Human Rights, Imperialism, and Corruption in Us Foreign Policy
Dieses Buch bietet eine neuartige Darstellung der Rolle des Menschenrechtsdiskurses in der US-Außenpolitik. Das Buch analysiert die jährlichen Länderberichte des US-Außenministeriums über die Menschenrechtspraxis als Mittel zur Monopolisierung und, was noch wichtiger ist, zur Legitimierung eines bestimmten Rahmens der Menschenrechtsagenda zur Förderung der US-Außenpolitik.

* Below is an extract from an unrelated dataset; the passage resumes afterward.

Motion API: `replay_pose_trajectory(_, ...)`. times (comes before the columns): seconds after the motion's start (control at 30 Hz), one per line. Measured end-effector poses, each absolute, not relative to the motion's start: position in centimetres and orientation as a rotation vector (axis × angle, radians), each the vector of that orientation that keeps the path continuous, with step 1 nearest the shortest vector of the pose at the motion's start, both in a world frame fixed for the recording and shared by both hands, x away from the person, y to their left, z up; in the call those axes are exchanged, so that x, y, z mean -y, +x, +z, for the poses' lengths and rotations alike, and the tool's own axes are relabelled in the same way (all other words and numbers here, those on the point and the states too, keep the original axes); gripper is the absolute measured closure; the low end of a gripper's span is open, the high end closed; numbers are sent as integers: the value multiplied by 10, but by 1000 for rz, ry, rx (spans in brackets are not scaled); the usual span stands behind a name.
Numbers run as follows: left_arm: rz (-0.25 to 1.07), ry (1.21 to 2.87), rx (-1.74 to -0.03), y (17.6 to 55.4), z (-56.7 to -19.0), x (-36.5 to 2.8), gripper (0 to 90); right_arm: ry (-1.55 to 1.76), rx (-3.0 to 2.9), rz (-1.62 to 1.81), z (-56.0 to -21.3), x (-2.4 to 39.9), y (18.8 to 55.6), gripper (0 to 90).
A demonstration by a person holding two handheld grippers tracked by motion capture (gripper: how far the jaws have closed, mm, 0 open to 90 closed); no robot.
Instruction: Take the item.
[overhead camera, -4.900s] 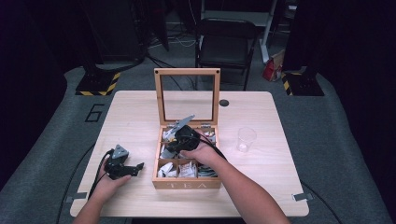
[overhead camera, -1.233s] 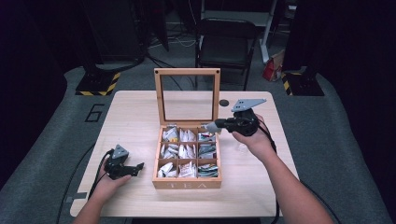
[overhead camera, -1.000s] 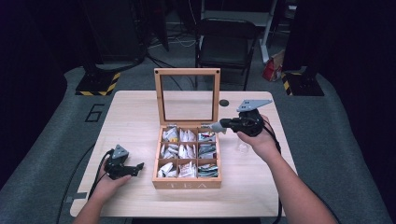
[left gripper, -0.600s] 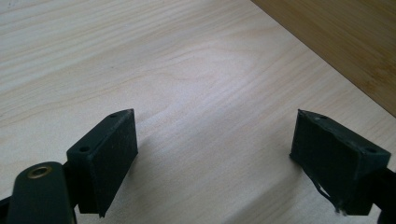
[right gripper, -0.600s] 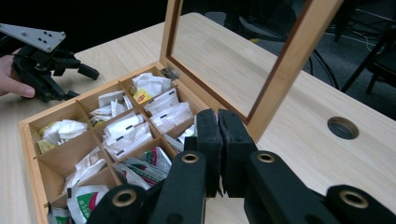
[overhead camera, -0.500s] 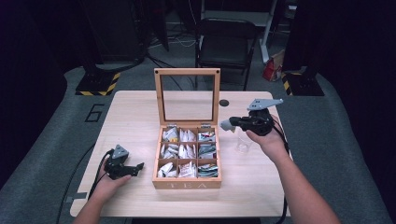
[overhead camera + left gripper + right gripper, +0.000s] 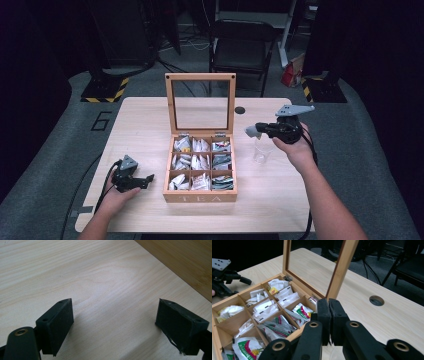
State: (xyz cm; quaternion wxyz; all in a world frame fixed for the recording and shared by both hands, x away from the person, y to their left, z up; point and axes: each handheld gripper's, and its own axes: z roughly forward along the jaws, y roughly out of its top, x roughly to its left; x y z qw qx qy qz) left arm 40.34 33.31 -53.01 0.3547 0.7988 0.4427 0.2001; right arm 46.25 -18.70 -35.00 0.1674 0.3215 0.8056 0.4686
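An open wooden tea box [image 7: 200, 197] stands mid-table, its glass lid [image 7: 201, 76] upright and its compartments packed with tea bags [image 7: 200, 162]. My right gripper [image 7: 251, 131] hovers right of the box, above a clear plastic cup [image 7: 261, 151]. Its jaws are shut on a small pale tea bag [image 7: 249, 131] at their tips. In the right gripper view the black pads [image 7: 323, 312] press together and cover that bag; the box [image 7: 227, 302] lies beyond them. Left of the box, my left gripper [image 7: 145, 180] rests on the table, open and holding nothing [image 7: 115, 322].
A round cable hole [image 7: 240, 110] sits in the tabletop behind the cup. A folding chair [image 7: 242, 47] stands beyond the table's far edge. A black cable [image 7: 97, 187] trails from the left gripper over the near left edge. The box's side wall [image 7: 185, 262] is close to the left gripper.
My right gripper has travelled to the right, from above the box's right edge to above the cup, still shut. The left hand and gripper have stayed put.
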Motion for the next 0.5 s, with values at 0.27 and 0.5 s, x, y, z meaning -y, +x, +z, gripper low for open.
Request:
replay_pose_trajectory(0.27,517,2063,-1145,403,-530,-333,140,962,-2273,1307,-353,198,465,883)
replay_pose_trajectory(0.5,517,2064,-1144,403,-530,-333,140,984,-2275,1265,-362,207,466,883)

Die Abweichung der US-Agenda von etablierten internationalen Menschenrechtsstandards hat angesichts des überwiegenden globalen Einflusses der USA sehr ernste Auswirkungen. Darüber hinaus haben die Berichte in jüngster Zeit einen eigenen Abschnitt über Korruption als Menschenrechtsthema aufgenommen.

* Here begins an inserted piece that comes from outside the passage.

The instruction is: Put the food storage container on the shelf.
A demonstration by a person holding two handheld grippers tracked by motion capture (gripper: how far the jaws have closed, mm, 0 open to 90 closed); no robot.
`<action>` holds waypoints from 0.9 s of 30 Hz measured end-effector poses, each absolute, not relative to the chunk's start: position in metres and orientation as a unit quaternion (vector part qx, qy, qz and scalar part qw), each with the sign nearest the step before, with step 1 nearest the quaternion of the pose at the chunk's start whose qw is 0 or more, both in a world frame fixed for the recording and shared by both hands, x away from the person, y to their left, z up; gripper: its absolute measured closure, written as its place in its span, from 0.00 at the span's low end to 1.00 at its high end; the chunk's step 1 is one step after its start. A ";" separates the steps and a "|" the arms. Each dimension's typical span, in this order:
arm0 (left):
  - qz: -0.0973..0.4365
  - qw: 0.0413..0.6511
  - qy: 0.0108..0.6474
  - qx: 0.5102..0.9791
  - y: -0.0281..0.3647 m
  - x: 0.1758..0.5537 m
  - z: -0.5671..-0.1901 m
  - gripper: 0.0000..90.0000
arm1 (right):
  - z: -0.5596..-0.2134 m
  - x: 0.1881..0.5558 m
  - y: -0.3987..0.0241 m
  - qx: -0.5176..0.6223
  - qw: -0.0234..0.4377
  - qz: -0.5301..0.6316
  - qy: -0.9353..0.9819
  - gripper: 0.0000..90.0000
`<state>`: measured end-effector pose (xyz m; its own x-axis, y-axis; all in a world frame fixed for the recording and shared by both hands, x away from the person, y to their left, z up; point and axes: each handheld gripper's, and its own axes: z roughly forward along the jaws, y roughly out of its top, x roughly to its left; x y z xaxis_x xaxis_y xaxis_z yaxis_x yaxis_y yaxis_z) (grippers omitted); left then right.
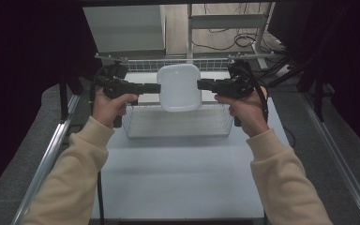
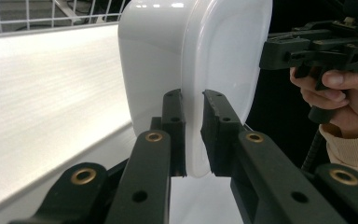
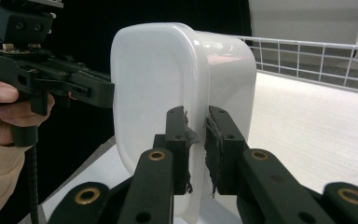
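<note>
My left gripper (image 1: 157, 87) is closed on the rim of the white container (image 1: 179, 87); in the left gripper view its two black jaws pinch the thin edge of the lid (image 2: 223, 60) from both sides. The container hangs just in front of this gripper, on its inner side, turned on its edge so that the flat lid faces toward me. It is held in the air above the wire basket (image 1: 177, 123), between my two grippers, and it touches nothing else that I can see.

My right gripper (image 1: 200, 84) is also closed on the same rim, on the opposite side. In the right gripper view the jaws press on the edge, and the pads (image 3: 185, 135) look worn and a little torn.

I judge that the pick-up part is finished: the container is off the basket floor and carried by both grippers. What remains, I think, is to bring it away from the basket and set it down somewhere on the desk (image 1: 178, 173), then to release both grips. Where exactly it should go I cannot tell.

The container is smooth, glossy plastic, milky white and a little translucent, with a rectangular shape and well rounded corners. The lid is thin and flat. The basket is made of thin white metal wire in a grid, with low walls. The desk surface is pale, matte and plain.
</note>
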<state>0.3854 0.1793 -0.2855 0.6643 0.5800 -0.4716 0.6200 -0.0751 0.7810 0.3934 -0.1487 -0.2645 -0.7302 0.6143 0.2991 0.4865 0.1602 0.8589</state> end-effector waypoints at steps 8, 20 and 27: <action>-0.029 0.539 0.421 0.728 0.185 0.404 -0.285 0.89 | -0.262 0.412 -0.143 0.363 0.048 0.536 0.761 0.89; -0.044 0.528 0.434 0.729 0.185 0.429 -0.286 0.89 | -0.262 0.437 -0.141 0.382 0.033 0.526 0.759 0.89; -0.052 0.516 0.444 0.731 0.185 0.442 -0.295 0.89 | -0.271 0.452 -0.140 0.398 0.016 0.515 0.759 0.89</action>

„Korruption“, ein von Anfang an umstrittener Begriff, wird im engeren Sinne als ein Problem des öffentlichen Sektors verstanden, das vor allem in den so genannten Entwicklungs- und Transformationsländern vorherrscht und diese unterwandert. Dieses Buch zeigt, wie diese jüngste Einbeziehung letztlich der globalen neoliberalen, imperialistischen Agenda der USA dient und zum hegemonialen Diskurs in internationalen Organisationen wird.